:: YOUR OBJECTIVE ::
How many lines of the data hold the word "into"? State the number and nothing else.

━━━━━ MATERIALS PROVIDED ━━━━━

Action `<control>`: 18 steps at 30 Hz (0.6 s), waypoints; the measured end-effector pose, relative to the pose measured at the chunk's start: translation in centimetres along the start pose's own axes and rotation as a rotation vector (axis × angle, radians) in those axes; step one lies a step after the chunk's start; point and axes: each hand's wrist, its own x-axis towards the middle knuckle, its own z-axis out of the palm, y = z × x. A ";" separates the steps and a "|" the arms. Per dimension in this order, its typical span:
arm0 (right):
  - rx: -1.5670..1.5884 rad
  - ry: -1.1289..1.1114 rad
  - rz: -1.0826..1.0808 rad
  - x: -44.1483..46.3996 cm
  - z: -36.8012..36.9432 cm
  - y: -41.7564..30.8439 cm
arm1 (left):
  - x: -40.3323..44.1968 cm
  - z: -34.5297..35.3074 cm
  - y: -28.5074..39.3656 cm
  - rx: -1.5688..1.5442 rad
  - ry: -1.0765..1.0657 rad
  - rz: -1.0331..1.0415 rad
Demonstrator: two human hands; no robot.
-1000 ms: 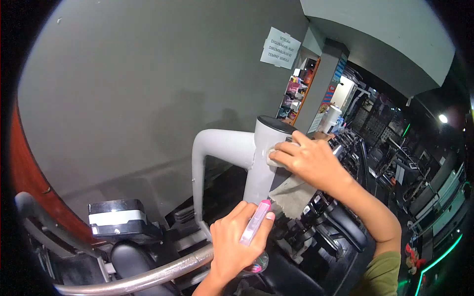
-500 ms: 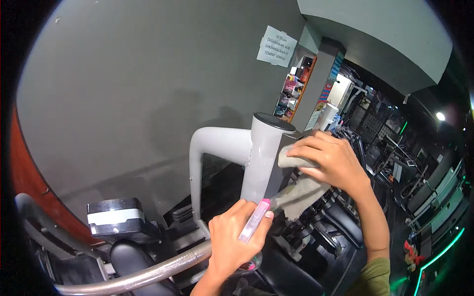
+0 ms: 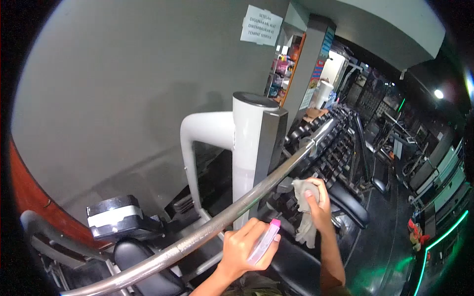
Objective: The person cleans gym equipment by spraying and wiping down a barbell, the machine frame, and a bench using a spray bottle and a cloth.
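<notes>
My left hand (image 3: 240,250) is closed around a small clear bottle with a pink top (image 3: 263,244), held tilted just below a long metal bar (image 3: 197,234). To the right, my right hand (image 3: 321,200) grips a crumpled grey cloth (image 3: 306,227), whose loose end hangs down. The cloth is below the bar and apart from it. The bar runs diagonally from the lower left to the upper right, passing in front of a light grey machine post (image 3: 246,148) with a black cap.
Black padding (image 3: 143,266) of a gym machine lies below the bar at left, near a black and white box-shaped part (image 3: 114,217). Dumbbell racks (image 3: 333,158) stand behind at right, with a black bench pad (image 3: 349,202) in front. A paper sign (image 3: 261,24) hangs on the grey wall.
My right hand has moved down with the cloth from beside the post's top, leaving the post and bar uncovered. My left hand has shifted slightly right and down, still holding the bottle.
</notes>
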 end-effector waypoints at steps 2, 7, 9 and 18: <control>0.211 0.156 0.435 -2.6 1.6 0.3 | -1.1 1.5 -1.8 -0.045 0.042 -0.074; 0.676 0.229 0.517 -8.2 4.6 5.8 | -3.3 4.8 -8.0 -0.133 0.207 -0.174; 0.559 0.340 0.510 -10.5 6.4 6.4 | -4.2 4.9 -9.8 -0.030 0.116 -0.287; -0.044 0.118 0.036 -13.3 9.9 4.7 | -5.8 5.4 -13.7 0.002 0.061 -0.268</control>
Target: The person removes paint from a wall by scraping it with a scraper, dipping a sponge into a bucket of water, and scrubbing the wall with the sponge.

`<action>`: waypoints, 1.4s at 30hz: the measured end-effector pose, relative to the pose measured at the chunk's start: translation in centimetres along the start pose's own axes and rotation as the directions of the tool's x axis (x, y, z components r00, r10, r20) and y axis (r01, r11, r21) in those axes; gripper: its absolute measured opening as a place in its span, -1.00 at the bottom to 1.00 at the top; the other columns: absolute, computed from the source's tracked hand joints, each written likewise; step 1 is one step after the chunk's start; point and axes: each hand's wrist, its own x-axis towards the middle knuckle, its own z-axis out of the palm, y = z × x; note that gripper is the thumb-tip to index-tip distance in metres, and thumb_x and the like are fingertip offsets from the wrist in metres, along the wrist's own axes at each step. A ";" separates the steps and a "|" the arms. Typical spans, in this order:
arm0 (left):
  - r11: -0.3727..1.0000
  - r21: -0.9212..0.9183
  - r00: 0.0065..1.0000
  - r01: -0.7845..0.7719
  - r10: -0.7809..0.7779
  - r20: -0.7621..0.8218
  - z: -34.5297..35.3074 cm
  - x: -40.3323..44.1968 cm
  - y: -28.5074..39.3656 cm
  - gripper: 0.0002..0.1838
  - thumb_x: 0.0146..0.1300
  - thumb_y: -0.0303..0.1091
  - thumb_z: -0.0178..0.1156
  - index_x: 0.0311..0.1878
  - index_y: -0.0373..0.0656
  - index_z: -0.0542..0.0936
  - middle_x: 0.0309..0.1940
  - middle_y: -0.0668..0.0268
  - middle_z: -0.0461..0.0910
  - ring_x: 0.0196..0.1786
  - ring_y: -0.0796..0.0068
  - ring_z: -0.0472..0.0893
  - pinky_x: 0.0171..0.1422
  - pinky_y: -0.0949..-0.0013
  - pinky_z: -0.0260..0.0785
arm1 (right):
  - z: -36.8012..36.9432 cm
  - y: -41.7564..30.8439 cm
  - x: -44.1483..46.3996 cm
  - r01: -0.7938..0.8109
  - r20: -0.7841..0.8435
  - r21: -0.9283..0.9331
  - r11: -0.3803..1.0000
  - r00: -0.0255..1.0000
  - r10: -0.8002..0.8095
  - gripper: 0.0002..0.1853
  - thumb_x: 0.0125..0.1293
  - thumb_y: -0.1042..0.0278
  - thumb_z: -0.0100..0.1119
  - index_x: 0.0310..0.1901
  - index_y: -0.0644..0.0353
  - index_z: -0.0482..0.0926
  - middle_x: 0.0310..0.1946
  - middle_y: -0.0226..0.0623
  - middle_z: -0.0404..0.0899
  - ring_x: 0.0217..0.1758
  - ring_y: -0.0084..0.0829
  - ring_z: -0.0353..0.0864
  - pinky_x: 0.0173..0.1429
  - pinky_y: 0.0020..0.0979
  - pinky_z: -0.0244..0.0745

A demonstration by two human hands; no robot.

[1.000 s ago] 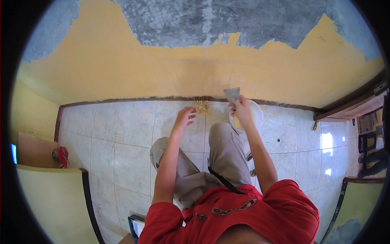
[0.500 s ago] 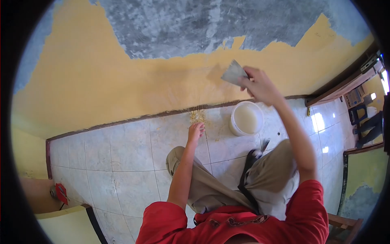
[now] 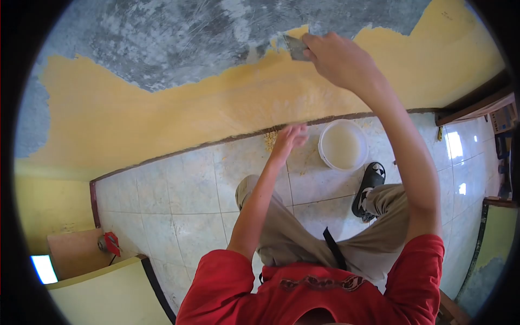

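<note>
My right hand (image 3: 342,58) is closed around a scraper (image 3: 296,47). The flat metal blade rests against or very near the wall (image 3: 211,105), where the yellow paint meets bare grey. Its handle is hidden in my grip. My left hand (image 3: 290,142) is held low over the floor near the wall's foot, empty, with its fingers loosely apart and slightly blurred. Yellow paint flakes (image 3: 270,142) lie on the floor beside it. To its right stands a white plastic bucket (image 3: 342,168) with cloudy, pale liquid inside.
Pale floor tiles (image 3: 189,189) run along the dark skirting (image 3: 206,145). My foot in a black sandal (image 3: 371,187) is just below the bucket. At the left sits a red and grey object (image 3: 111,244) by a pale panel (image 3: 103,298). A wooden door frame (image 3: 474,111) stands at the right.
My right hand has raised the scraper up the wall to the paint edge. My left hand has moved right and upward, away from the flakes. The view has shifted.
</note>
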 end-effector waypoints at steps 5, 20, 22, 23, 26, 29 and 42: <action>0.809 -0.486 0.918 -0.330 0.395 0.035 9.4 2.0 12.3 -0.45 0.50 0.10 -0.03 0.35 -0.07 0.38 0.21 0.40 0.48 0.26 0.31 0.49 0.35 0.11 0.36 | 0.2 0.3 0.5 0.089 -0.057 -0.096 0.991 0.994 -0.095 -0.77 0.45 0.22 0.04 -0.11 0.24 0.49 -0.40 0.01 0.65 -0.22 0.07 0.69 -0.18 0.01 0.58; 0.497 -0.820 0.807 -0.283 0.585 0.076 12.8 6.4 16.7 -0.45 0.49 0.18 -0.09 0.31 -0.02 0.39 0.18 0.38 0.53 0.23 0.38 0.54 0.34 0.20 0.42 | 0.5 -1.7 -1.3 -0.020 -0.177 -0.018 1.000 0.984 0.017 -0.83 0.31 0.41 0.07 -0.21 0.32 0.59 -0.45 -0.04 0.66 -0.36 -0.05 0.73 -0.36 -0.16 0.63; 0.568 -0.748 0.806 -0.343 0.587 0.076 13.2 5.7 17.5 -0.38 0.46 0.20 -0.04 0.38 -0.03 0.35 0.27 0.33 0.48 0.28 0.32 0.49 0.39 0.16 0.35 | 0.5 -1.6 -1.2 0.005 -0.217 -0.085 0.996 0.976 -0.024 -0.82 0.31 0.43 0.05 -0.26 0.37 0.59 -0.44 0.00 0.66 -0.36 -0.03 0.73 -0.36 -0.16 0.63; 0.565 -0.771 0.825 -0.293 0.557 0.094 12.9 5.9 17.3 -0.35 0.46 0.20 -0.04 0.42 -0.03 0.31 0.32 0.31 0.45 0.33 0.31 0.46 0.43 0.15 0.32 | 0.5 -1.6 -1.1 0.003 -0.219 -0.084 0.996 0.975 -0.021 -0.82 0.31 0.43 0.05 -0.26 0.37 0.59 -0.44 0.00 0.66 -0.36 -0.03 0.73 -0.36 -0.16 0.63; 0.483 -0.854 0.846 -0.194 0.523 0.103 12.7 6.9 16.9 -0.31 0.45 0.20 -0.04 0.47 -0.03 0.27 0.36 0.30 0.42 0.38 0.29 0.43 0.47 0.13 0.30 | 1.1 -1.6 -0.7 0.004 -0.252 -0.121 0.993 0.967 -0.035 -0.81 0.33 0.43 0.04 -0.26 0.40 0.58 -0.45 0.03 0.66 -0.37 -0.01 0.73 -0.35 -0.14 0.63; 0.211 -0.976 0.861 -0.053 0.504 0.063 13.2 7.7 16.8 -0.32 0.45 0.19 -0.04 0.46 -0.05 0.27 0.36 0.29 0.42 0.37 0.28 0.44 0.46 0.12 0.31 | 1.5 -1.8 -0.3 0.012 -0.265 -0.147 0.989 0.963 -0.051 -0.80 0.34 0.43 0.03 -0.25 0.42 0.58 -0.45 0.05 0.66 -0.37 0.01 0.72 -0.35 -0.13 0.63; 0.599 -0.763 0.872 -0.244 0.479 0.097 12.3 5.1 17.4 -0.43 0.45 0.08 0.09 0.34 -0.09 0.36 0.20 0.26 0.51 0.25 0.29 0.52 0.34 0.14 0.44 | 1.9 -3.3 0.2 -0.064 -0.288 -0.209 0.976 0.958 0.001 -0.85 0.27 0.47 0.10 -0.31 0.42 0.56 -0.53 -0.04 0.66 -0.43 -0.11 0.74 -0.44 -0.25 0.63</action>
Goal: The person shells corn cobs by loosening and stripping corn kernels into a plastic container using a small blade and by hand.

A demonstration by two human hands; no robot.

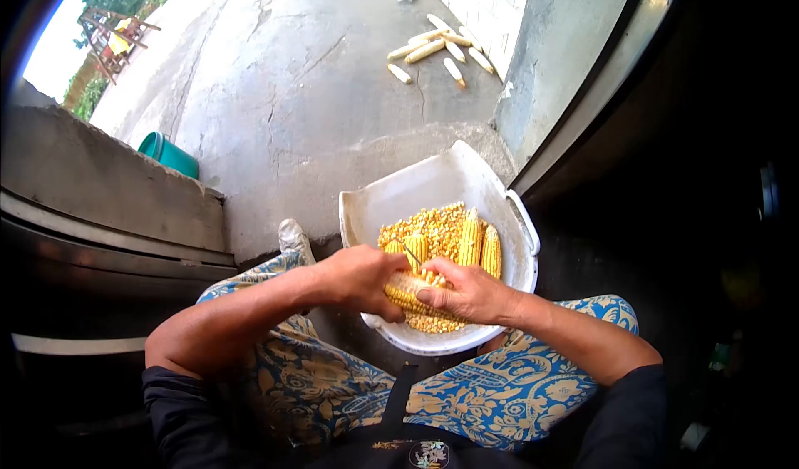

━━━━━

:: PROBLEM SOLUTION ::
2